Exercise input: Begin

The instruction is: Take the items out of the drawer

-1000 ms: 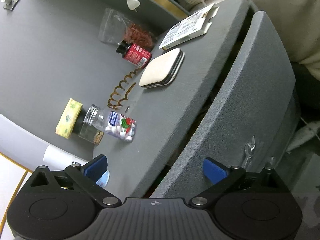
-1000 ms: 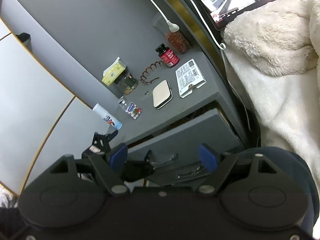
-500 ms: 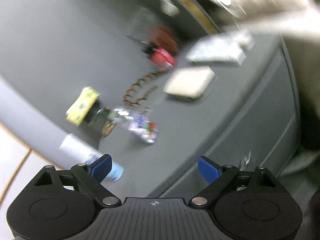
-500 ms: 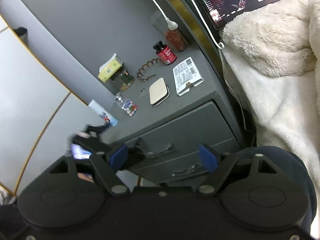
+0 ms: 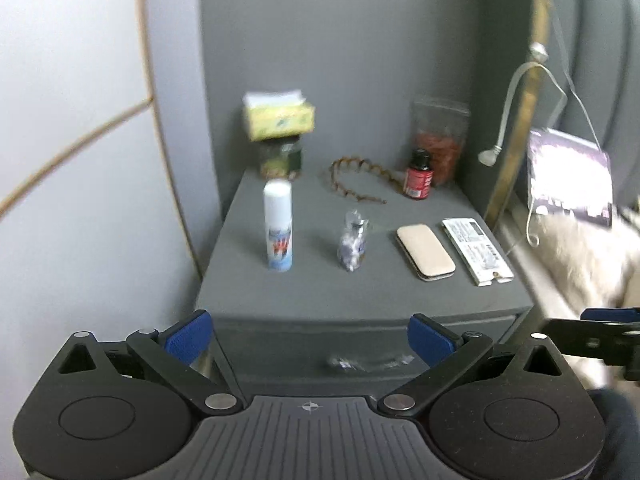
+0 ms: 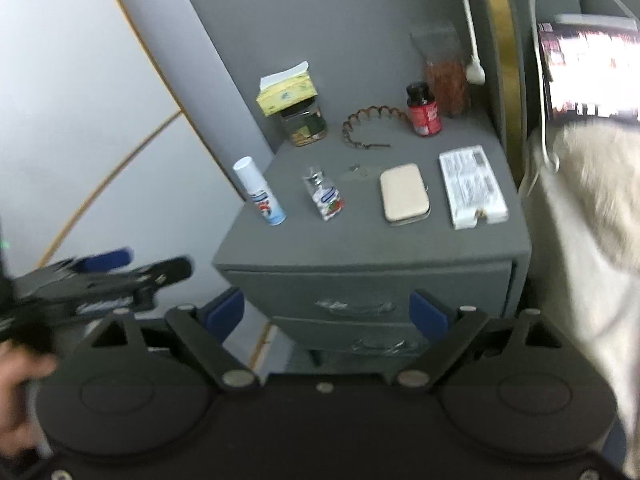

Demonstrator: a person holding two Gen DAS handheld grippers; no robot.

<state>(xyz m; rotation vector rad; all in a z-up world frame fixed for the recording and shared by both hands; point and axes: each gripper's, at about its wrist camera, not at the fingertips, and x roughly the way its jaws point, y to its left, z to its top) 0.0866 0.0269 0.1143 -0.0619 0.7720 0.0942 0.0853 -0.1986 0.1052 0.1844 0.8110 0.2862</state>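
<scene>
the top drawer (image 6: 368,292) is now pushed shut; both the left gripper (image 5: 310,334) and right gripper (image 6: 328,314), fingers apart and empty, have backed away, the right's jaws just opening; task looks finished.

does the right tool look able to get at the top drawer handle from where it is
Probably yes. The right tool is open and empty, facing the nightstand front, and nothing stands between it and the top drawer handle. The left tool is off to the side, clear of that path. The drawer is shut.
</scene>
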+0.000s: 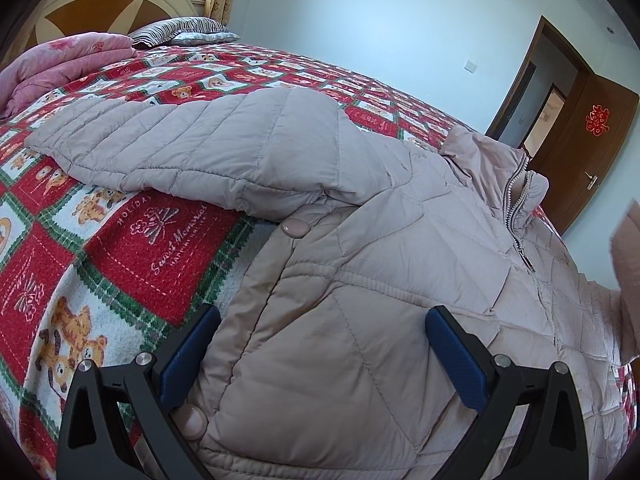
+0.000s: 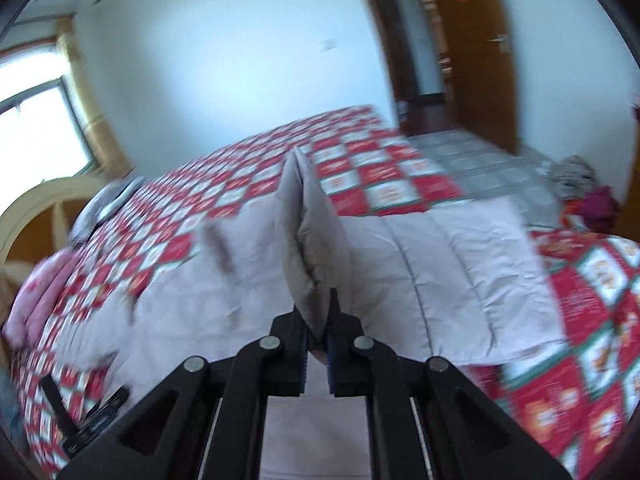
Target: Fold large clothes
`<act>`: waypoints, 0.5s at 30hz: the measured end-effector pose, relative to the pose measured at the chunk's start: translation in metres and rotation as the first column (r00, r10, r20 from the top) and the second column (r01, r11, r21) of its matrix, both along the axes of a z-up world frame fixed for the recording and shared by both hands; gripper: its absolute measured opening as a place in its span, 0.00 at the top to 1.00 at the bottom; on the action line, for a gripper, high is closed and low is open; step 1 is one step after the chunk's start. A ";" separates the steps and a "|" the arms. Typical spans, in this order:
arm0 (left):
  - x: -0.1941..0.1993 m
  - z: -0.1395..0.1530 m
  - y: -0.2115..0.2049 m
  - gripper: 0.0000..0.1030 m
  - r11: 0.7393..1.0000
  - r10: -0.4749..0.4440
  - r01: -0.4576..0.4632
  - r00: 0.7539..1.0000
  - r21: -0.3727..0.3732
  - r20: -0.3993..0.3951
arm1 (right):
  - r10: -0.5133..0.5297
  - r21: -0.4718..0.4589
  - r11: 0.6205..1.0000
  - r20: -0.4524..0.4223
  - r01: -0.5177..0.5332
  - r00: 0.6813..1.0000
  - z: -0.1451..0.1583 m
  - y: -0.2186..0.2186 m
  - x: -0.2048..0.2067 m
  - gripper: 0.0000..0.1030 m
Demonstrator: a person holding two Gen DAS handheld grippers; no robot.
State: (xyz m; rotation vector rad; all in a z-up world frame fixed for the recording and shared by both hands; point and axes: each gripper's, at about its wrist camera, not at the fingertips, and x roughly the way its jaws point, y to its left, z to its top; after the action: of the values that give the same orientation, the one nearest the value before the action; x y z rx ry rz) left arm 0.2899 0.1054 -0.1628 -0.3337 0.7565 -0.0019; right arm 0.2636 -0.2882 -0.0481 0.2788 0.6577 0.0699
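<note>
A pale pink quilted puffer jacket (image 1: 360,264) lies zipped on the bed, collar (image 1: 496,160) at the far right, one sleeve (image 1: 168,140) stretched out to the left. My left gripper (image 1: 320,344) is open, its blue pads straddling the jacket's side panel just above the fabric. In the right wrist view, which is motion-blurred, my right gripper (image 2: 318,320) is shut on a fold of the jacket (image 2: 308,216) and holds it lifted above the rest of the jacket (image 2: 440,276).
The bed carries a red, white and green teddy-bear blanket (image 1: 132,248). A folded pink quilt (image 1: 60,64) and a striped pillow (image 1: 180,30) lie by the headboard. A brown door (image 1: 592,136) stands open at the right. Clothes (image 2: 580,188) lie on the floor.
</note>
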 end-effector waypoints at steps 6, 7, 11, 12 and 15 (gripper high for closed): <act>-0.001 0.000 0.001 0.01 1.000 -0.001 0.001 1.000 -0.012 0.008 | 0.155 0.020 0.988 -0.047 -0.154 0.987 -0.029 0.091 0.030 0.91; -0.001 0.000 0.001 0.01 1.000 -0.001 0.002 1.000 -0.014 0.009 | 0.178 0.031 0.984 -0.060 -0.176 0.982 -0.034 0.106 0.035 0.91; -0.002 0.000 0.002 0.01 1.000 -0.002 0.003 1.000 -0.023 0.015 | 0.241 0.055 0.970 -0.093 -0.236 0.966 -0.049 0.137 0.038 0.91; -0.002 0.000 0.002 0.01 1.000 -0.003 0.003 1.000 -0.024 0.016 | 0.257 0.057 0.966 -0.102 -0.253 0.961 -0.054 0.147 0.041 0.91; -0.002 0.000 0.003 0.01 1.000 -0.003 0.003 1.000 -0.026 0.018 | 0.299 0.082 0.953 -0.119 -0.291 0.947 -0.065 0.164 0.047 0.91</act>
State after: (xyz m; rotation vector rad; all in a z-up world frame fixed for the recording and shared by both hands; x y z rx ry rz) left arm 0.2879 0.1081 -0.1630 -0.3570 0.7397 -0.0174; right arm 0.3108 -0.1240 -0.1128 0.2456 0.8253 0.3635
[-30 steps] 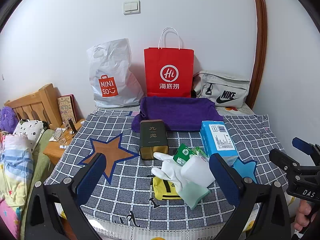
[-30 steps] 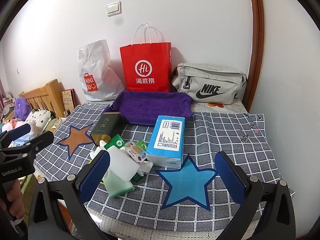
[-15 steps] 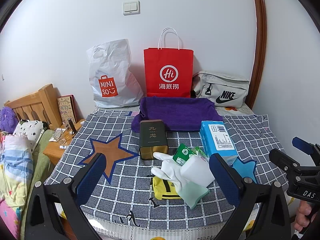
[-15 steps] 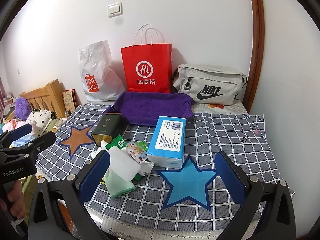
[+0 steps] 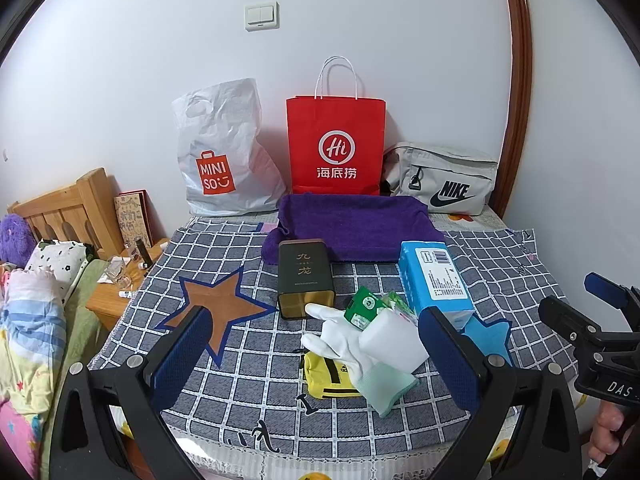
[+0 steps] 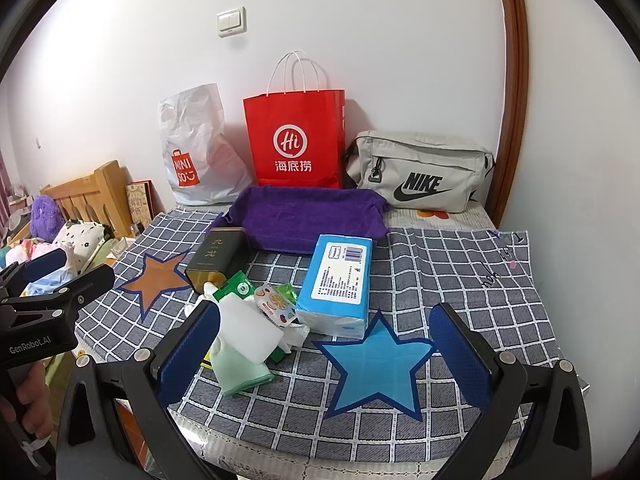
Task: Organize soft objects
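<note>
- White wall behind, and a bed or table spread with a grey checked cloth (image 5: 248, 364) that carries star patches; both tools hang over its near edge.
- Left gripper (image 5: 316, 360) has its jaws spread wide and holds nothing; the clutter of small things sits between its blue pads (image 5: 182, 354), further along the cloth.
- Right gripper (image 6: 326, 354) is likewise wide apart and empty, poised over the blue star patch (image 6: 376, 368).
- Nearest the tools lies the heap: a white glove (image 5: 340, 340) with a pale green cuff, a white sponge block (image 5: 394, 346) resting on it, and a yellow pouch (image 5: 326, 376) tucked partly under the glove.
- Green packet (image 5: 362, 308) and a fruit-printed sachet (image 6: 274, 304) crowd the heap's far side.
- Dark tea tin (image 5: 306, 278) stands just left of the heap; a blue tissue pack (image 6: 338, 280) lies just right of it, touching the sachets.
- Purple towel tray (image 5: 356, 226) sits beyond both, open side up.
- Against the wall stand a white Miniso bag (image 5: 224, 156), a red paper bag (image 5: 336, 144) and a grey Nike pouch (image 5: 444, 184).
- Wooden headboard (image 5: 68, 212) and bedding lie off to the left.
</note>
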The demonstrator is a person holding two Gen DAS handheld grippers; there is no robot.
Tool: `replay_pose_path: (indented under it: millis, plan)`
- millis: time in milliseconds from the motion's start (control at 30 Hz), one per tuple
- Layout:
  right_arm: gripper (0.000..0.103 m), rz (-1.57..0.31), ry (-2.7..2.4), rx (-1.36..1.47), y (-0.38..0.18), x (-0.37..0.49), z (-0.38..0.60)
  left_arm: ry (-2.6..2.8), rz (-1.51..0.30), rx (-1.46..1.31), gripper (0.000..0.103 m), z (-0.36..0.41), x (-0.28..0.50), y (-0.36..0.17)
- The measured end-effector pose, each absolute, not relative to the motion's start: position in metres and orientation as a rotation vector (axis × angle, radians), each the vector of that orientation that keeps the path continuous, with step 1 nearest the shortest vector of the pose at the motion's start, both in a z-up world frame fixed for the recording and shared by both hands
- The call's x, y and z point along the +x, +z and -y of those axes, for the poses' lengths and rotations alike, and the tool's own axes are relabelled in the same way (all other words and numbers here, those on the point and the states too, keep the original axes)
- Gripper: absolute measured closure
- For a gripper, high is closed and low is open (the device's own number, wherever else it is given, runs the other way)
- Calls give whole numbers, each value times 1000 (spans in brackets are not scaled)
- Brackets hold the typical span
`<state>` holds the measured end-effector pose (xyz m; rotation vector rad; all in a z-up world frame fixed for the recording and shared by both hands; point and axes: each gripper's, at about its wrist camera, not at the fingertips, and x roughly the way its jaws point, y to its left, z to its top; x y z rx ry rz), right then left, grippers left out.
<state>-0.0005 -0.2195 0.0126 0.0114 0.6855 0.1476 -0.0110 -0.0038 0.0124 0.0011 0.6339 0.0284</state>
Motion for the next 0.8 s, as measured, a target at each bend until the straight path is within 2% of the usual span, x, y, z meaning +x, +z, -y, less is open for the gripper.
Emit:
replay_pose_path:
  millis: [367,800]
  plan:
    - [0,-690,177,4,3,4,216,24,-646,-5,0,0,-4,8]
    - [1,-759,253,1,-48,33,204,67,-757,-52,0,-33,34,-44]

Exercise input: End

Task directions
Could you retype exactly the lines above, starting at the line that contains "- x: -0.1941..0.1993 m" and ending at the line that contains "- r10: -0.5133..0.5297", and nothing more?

Result of this task
  - x: -0.1941..0.1993 m
  - z: -0.1395..0.1530 m
  - y: -0.2115..0.2049 m
  - gripper: 0.0000..0.1030 m
  - r11: 0.7393..1.0000
  - r10: -0.4749..0.4440
  - r01: -0.4576..0.4632
  - r00: 0.7539..1.0000
  - r21: -0.3727..0.3732
  - r20: -0.3993..0.3951
arm1 (right):
  - r10: -0.5133..0.5297

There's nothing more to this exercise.